_Problem to work on_
From the entries below, copy each line in which the word "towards" occurs.

_Data records_
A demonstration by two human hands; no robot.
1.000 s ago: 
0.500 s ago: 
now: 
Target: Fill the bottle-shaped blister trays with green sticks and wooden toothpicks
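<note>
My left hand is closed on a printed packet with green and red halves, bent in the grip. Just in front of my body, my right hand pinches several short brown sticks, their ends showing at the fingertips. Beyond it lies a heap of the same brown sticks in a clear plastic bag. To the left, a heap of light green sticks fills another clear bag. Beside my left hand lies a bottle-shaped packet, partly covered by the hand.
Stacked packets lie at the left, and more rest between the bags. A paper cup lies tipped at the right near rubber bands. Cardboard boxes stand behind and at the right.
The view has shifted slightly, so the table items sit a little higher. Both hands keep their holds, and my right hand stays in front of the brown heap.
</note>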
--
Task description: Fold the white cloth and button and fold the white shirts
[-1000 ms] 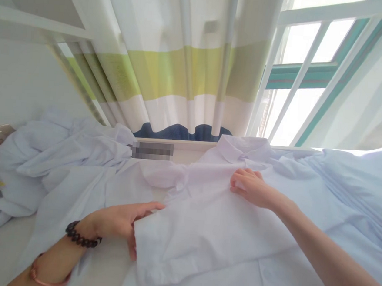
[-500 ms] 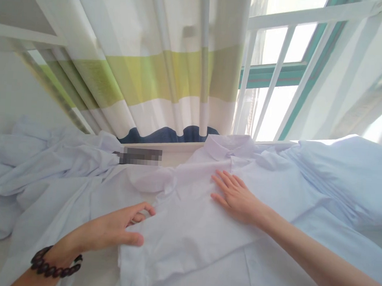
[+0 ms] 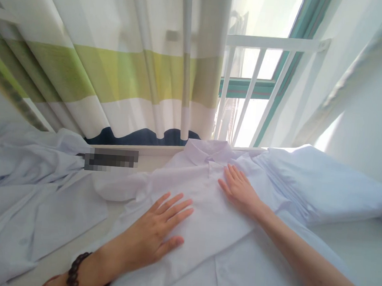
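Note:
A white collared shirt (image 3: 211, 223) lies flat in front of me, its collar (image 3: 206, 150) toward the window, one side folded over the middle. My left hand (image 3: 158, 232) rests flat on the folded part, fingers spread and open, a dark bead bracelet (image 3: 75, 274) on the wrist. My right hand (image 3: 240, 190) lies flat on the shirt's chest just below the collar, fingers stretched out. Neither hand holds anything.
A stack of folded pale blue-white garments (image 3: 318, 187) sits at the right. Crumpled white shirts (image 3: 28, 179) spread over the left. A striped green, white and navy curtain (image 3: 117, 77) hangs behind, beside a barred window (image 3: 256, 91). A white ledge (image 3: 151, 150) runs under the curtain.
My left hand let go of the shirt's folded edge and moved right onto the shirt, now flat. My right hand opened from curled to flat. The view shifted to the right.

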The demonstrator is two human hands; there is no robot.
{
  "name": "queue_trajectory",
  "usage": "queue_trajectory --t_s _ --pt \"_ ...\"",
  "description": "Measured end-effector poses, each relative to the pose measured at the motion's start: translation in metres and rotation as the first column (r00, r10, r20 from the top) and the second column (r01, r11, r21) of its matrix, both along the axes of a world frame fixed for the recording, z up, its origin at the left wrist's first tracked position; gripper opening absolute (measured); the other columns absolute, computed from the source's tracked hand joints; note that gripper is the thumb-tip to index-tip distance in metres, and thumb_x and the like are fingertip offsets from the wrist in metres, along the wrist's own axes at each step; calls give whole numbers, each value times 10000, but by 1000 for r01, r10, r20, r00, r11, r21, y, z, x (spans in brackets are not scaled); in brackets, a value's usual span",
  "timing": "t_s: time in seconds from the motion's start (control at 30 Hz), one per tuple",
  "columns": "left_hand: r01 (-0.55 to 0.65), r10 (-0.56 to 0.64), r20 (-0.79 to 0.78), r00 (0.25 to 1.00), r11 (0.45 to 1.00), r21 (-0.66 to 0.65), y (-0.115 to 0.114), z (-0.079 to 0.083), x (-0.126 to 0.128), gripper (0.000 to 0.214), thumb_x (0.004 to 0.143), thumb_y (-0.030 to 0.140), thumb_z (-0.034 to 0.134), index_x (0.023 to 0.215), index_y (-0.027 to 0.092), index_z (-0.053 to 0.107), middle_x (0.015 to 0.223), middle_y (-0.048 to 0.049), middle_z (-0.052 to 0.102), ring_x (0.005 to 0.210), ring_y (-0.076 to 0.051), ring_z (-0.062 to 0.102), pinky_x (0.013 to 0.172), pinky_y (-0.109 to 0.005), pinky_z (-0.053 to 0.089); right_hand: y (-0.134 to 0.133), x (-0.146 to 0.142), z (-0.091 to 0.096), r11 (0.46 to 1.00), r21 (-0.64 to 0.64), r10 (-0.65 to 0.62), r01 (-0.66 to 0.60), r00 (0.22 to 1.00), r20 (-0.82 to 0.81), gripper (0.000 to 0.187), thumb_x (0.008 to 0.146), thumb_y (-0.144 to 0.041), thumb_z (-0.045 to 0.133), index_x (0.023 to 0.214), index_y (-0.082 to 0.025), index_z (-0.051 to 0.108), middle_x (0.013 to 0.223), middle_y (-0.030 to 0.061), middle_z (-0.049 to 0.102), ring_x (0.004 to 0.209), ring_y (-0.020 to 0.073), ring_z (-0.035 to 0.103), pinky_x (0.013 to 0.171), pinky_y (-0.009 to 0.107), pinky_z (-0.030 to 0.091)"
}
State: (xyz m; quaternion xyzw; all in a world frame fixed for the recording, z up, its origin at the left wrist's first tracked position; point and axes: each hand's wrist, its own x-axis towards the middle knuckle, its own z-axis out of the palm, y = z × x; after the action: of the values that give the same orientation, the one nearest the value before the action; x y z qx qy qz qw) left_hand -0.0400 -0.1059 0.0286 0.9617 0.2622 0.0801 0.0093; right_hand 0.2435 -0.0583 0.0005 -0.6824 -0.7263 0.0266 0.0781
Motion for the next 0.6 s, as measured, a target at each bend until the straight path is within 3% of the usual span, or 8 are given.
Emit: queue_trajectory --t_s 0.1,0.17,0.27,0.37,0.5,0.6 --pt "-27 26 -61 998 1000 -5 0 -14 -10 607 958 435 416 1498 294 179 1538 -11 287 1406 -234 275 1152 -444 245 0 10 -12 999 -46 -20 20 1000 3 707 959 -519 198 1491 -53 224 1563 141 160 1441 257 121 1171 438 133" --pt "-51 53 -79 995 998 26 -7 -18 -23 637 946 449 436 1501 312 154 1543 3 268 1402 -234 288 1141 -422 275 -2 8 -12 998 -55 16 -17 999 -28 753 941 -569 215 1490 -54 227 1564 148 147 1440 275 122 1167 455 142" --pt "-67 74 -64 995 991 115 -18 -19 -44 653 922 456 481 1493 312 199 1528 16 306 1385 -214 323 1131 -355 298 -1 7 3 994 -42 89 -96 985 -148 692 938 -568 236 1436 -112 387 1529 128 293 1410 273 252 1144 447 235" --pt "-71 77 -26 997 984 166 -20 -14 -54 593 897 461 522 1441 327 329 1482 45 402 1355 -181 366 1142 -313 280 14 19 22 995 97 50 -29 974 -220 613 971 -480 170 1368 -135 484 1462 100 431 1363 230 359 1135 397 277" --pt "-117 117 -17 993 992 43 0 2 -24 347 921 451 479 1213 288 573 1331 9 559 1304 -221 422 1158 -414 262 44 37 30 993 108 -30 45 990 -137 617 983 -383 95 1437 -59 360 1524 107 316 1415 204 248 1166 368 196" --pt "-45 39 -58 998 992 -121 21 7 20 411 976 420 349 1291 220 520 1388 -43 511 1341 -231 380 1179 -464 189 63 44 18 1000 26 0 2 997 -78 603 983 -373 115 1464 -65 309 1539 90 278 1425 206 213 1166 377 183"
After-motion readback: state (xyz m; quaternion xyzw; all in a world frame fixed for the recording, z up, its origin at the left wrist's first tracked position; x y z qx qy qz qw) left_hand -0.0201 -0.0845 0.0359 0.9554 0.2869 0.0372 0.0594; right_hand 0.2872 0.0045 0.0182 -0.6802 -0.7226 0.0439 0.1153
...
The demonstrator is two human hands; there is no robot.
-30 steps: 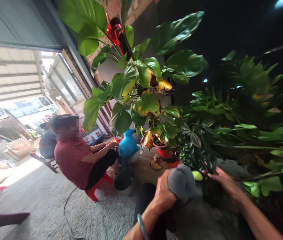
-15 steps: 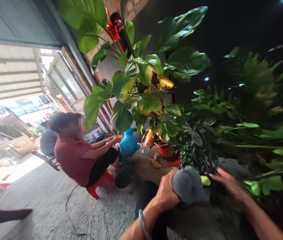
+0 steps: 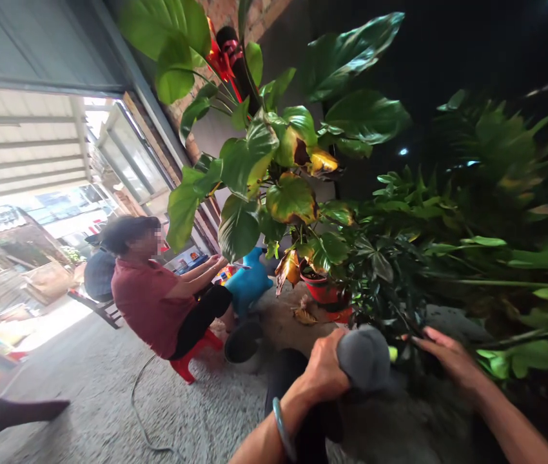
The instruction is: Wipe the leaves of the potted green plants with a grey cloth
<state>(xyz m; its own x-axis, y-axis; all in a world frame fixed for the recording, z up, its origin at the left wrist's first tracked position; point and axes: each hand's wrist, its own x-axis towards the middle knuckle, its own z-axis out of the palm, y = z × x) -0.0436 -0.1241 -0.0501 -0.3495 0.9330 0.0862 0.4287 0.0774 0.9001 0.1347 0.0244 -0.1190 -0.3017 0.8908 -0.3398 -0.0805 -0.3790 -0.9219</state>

_Your solution_
State: (xyz m; quaternion xyzw; all in a world frame fixed for the recording, z up, its origin at the left wrist's first tracked position; point and axes: each hand's wrist, its own x-axis towards the middle knuckle, its own z-axis out of the palm, y = z × x; after the action: of the values that give the same orientation, the one nearest the value before the action; x y z qx qy qz qw) left_hand -0.0400 -0.1059 0.0286 0.9617 0.2622 0.0801 0.0093; right_hand 0.2435 -0.0583 0.0005 -0.6824 -0.7263 0.0266 0.0781
<state>(xyz m; its own x-axis, y-axis; all in a world frame fixed for the recording, z up, its origin at the left wrist's first tracked position; point and axes: each hand's wrist, its own x-axis towards the middle knuckle, its own z-axis out of the palm, y = z × x) -0.0436 -0.1241 -0.0501 -0.3495 0.9330 0.0862 0.4287 0.0774 0.9001 0.1347 0.0244 -0.1190 -0.3017 0.8908 -0.3398 -0.0805 -0.3790 -0.9219</state>

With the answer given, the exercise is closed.